DESCRIPTION OF THE TASK: Beginning at the line containing "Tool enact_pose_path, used" in the material below and ending at the line containing "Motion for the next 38", return each line exactly and add nothing.

[DATA TO PROCESS]

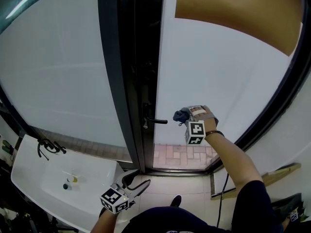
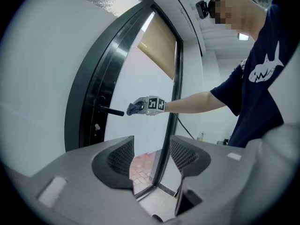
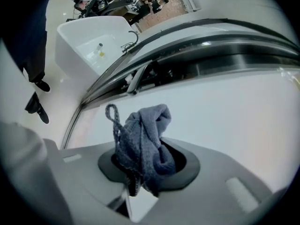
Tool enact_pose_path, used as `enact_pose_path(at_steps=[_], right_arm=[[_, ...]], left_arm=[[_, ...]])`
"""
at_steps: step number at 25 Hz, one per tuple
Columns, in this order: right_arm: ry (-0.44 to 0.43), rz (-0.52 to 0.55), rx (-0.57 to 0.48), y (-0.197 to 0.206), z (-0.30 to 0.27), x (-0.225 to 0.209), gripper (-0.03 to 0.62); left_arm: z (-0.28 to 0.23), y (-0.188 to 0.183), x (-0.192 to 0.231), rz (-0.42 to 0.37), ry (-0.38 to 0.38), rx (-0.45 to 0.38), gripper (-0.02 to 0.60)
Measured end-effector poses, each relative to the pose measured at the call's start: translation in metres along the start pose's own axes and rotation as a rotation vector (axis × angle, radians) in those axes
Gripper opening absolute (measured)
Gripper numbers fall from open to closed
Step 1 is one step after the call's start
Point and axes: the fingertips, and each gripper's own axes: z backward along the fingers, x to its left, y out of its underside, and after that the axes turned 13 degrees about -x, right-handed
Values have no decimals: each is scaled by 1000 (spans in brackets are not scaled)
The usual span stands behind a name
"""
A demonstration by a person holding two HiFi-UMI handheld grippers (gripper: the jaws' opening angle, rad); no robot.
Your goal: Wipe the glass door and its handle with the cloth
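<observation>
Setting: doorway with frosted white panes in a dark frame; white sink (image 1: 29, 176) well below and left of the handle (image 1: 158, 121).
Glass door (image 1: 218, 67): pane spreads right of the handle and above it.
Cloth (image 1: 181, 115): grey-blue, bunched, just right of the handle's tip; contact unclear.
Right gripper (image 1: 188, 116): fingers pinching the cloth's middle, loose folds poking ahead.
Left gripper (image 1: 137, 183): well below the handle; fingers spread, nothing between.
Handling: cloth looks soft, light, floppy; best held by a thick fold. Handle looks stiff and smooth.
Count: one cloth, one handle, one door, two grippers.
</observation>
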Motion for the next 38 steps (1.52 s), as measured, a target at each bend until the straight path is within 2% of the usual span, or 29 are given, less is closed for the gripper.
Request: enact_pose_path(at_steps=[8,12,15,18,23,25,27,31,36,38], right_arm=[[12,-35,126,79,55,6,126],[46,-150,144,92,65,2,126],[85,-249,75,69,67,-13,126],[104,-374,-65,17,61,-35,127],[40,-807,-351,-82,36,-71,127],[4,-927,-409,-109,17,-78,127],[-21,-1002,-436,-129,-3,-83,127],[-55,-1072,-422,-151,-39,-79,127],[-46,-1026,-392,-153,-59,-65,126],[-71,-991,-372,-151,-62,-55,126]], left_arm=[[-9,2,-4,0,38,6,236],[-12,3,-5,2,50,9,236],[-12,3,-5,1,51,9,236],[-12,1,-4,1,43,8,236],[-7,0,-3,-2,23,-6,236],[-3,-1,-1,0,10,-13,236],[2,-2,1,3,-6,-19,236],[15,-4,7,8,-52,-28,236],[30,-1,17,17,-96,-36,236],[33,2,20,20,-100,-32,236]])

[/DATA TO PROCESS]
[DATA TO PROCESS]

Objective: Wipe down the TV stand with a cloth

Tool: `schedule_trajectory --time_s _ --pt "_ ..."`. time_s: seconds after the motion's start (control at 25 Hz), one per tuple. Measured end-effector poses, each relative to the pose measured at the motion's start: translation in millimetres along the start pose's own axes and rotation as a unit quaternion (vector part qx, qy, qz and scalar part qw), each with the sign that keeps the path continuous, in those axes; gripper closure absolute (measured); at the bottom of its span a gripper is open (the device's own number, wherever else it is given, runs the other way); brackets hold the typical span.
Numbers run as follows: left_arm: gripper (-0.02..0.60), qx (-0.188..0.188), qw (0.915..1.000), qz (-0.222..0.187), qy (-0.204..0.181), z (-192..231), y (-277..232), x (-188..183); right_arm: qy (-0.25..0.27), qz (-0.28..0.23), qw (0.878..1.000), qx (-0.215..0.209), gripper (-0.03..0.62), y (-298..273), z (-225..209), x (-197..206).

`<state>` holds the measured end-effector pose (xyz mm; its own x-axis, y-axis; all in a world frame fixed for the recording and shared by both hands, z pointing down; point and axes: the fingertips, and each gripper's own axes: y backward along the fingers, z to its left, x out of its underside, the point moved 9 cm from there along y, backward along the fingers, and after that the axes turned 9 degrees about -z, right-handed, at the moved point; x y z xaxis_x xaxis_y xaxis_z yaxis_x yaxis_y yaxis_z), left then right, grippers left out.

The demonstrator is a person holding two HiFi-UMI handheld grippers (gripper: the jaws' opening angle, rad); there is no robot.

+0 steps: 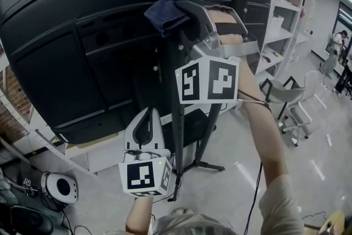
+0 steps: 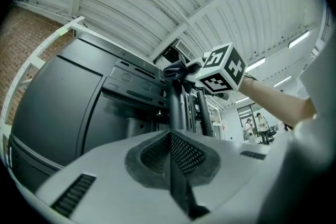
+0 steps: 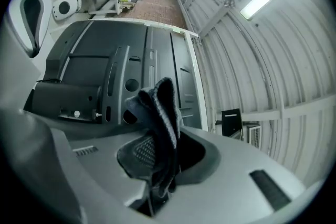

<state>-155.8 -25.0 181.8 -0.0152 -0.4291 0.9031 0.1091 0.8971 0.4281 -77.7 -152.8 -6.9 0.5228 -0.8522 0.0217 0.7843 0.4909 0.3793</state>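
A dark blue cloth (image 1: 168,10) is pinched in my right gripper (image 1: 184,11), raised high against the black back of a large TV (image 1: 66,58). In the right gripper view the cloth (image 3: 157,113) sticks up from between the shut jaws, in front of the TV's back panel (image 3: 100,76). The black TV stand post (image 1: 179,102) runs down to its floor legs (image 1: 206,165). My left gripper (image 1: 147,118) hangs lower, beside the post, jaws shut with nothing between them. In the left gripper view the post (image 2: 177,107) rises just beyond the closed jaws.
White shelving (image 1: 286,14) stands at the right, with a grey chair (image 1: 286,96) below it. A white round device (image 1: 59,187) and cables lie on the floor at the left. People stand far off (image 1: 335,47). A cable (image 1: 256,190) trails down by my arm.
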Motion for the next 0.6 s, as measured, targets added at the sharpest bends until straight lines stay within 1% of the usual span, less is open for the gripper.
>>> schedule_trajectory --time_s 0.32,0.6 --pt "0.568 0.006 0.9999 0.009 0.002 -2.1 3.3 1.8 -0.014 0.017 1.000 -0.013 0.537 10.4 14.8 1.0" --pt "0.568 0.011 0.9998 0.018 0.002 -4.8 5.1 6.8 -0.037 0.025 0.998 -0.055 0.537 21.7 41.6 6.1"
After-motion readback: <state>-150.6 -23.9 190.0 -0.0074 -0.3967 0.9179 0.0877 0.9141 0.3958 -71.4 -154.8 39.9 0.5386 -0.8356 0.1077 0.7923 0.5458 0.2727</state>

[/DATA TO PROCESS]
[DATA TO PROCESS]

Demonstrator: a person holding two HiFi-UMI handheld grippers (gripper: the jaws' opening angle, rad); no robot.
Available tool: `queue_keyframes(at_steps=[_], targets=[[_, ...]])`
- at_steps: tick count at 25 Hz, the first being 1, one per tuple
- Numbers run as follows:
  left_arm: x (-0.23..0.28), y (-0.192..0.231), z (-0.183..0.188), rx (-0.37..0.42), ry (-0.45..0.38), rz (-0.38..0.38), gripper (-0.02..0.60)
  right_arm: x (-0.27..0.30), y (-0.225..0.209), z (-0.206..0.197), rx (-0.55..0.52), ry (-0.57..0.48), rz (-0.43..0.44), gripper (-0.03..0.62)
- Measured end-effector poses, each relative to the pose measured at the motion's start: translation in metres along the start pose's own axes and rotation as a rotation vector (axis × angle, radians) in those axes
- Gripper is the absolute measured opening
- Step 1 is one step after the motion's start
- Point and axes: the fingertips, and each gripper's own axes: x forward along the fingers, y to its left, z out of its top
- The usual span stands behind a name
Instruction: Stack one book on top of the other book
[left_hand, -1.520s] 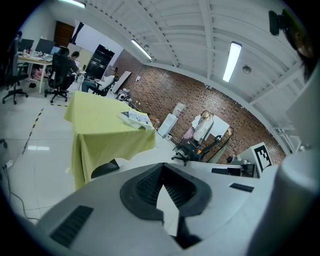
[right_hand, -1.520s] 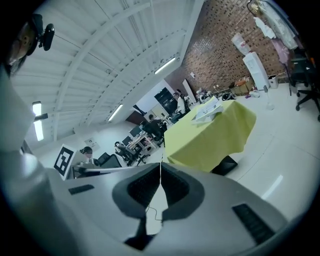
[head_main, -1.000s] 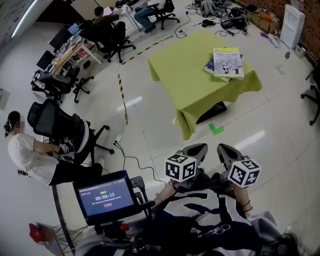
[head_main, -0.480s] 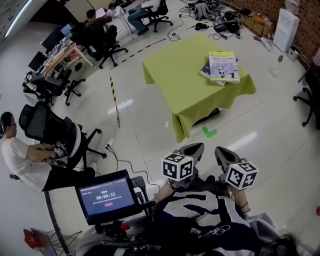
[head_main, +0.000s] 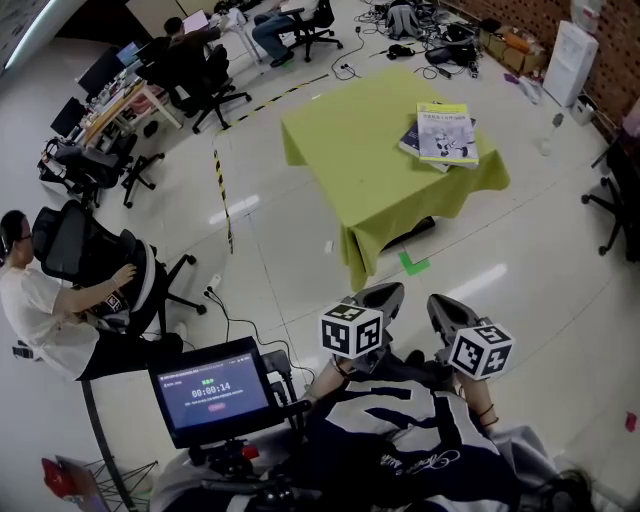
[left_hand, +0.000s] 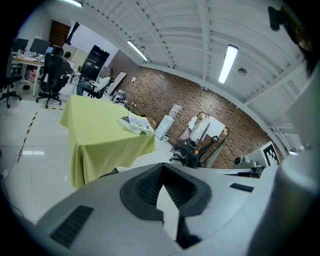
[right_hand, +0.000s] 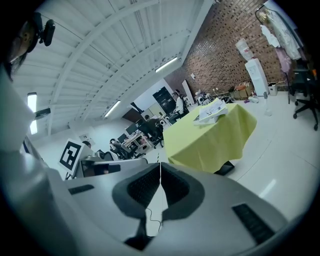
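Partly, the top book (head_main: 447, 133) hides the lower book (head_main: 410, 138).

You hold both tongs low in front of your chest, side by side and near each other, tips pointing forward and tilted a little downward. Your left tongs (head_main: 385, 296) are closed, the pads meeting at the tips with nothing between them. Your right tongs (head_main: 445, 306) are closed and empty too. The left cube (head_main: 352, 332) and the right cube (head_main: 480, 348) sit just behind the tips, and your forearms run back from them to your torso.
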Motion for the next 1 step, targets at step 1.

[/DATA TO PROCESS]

TASK RESULT:
Tool enact_pose_path, used as `enact_pose_path(at_steps=[_], right_arm=[[_, ...]], left_arm=[[_, ...]])`
"""
at_steps: step number at 25 Hz, one per tuple
Columns, in this order: right_arm: ry (-0.44 to 0.43), rz (-0.52 to 0.55), rx (-0.57 to 0.48), y (-0.197 to 0.206), z (-0.30 to 0.27), x (-0.225 to 0.209), gripper (-0.03 to 0.62); left_arm: z (-0.28 to 0.23), y (-0.188 to 0.183), x (-0.192 to 0.231), rz (-0.42 to 0.37), ry (-0.38 to 0.38), rx (-0.45 to 0.38), gripper (-0.02 to 0.60)
Measured end-effector poses, each relative to the pose measured at the call's start: translation in metres along the start pose's own axes and rotation as a rotation vector (axis × angle, radians) in those axes
Gripper opening absolute (measured)
Gripper numbers fall from open to closed
Step 1 is one step after the call's start
Point and axes: the fingertips, and each gripper's own axes: z backward along the fingers, x to its left, y out of its underside, and after that the axes turned 13 degrees about -x, right-handed
Values have no decimals: each is scaled by 1000 (spans in brackets are not scaled)
The usual span stands behind a name
"""
A demonstration by a person holding two HiFi-UMI handheld grippers (gripper: the jaws' opening angle, rad); no robot.
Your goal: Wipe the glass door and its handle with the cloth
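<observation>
Setting: doorway with frosted white panes in a dark frame; white sink (image 1: 29, 176) well below and left of the handle (image 1: 158, 121).
Glass door (image 1: 218, 67): pane spreads right of the handle and above it.
Cloth (image 1: 181, 115): grey-blue, bunched, just right of the handle's tip; contact unclear.
Right gripper (image 1: 188, 116): fingers pinching the cloth's middle, loose folds poking ahead.
Left gripper (image 1: 137, 183): well below the handle; fingers spread, nothing between.
Handling: cloth looks soft, light, floppy; best held by a thick fold. Handle looks stiff and smooth.
Count: one cloth, one handle, one door, two grippers.
</observation>
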Motion for the next 38 steps (1.52 s), as measured, a target at each bend until the straight path is within 2% of the usual span, or 29 are given, less is closed for the gripper.

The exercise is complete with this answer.